A true gem in the academic community.
Brian W. Ogilvie is Professor of History at the University of Massachusetts Amherst, where he has served since 1997, advancing from Assistant Professor to Associate Professor in 2003 and full Professor in 2016. He chaired the History Department from September 2016 through August 2023 and currently serves as Interim Chair of the Department of Judaic and Near Eastern Studies for 2025-26. In addition, Ogilvie held positions as Graduate Program Director (2007-2010), Director of the UMass Oxford Summer Seminar (2009-2012), Associate Chair and Scheduling Officer (2015-2016), and Co-Director of the Digital Humanities Initiative in the College of Humanities and Fine Arts (2010-2014). He earned his B.A. in History, Philosophy, and Social Studies of Science and Medicine (1990, with honors), M.A. (1992), and Ph.D. (1997, with honors) from the University of Chicago. He studied at Cambridge University as a member of Trinity College and held a Predoctoral Fellowship at the Max Planck Institute for the History of Science in Berlin (1995-1996).

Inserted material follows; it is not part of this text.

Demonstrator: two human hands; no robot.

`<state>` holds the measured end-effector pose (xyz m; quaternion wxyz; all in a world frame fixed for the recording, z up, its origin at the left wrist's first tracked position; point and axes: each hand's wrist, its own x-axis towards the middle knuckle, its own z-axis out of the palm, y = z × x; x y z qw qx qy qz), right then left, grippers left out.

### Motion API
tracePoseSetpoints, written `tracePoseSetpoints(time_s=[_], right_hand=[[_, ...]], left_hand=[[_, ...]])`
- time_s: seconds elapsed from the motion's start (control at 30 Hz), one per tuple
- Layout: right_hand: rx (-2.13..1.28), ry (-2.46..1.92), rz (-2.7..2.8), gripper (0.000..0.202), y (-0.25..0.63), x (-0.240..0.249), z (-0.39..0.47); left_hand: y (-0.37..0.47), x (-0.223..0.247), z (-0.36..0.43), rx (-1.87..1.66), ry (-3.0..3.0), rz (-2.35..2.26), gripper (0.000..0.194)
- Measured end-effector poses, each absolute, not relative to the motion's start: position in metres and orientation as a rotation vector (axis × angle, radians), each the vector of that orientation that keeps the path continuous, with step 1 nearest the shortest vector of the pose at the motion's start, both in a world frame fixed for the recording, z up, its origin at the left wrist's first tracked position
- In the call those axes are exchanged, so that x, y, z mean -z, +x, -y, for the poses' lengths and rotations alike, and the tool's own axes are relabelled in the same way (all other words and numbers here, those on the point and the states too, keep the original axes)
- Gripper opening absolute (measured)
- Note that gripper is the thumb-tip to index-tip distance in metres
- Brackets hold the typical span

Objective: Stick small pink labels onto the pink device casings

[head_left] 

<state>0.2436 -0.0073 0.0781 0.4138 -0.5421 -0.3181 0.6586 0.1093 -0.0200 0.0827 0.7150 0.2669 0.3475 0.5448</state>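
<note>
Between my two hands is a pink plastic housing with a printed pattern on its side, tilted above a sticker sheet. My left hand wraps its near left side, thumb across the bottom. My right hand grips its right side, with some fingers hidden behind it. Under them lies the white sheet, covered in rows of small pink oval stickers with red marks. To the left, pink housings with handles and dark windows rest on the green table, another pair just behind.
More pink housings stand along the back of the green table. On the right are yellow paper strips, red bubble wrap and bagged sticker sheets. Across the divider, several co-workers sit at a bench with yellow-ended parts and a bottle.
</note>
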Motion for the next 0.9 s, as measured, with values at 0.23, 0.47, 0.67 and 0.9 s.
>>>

Ogilvie's scholarship centers on the history of science and ideas in early modern Europe, c. 1450-1800, with a focus on natural history, biodiversity, ecology, insects, and invertebrates, as well as the history of scholarship, witchcraft, and religion. He authored The Science of Describing: Natural History in Renaissance Europe (University of Chicago Press, 2006; paperback 2008; Simplified Chinese translation, Peking University Press, 2021), which received an Honorable Mention in the History of Science category from the Association of American Publishers (2006) and was shortlisted for the Pfizer Award from the History of Science Society (2007). Key publications include “Visions of ancient natural history” in Worlds of Natural History (Cambridge University Press, 2018), “Maxima in minimis animalibus: Insects in natural theology and physico-theology” in Physico-theology: Religion and Science in Europe, 1650-1750 (Johns Hopkins University Press, 2020), and “Willughby on insects” in Virtuoso by Nature (Brill, 2016). His current projects are Nature's Bible: Insects in European Art, Science, and Religion from the Renaissance to the Enlightenment and a cultural history of butterflies. Ogilvie has received fellowships from the National Endowment for the Humanities (2004-05), Institut d’Études Avancées de Paris (2012), Columbia University Institute for Scholars at Reid Hall (2004-05), and Max-Planck-Institut für Wissenschaftsgeschichte (2003, 1995-96). He chaired the Watson Davis and Helen Miles Davis Prize Committee of the History of Science Society and co-program chaired its 2016 annual meeting, and has collaborated on international research networks including the Leverhulme Trust project on Francis Willughby.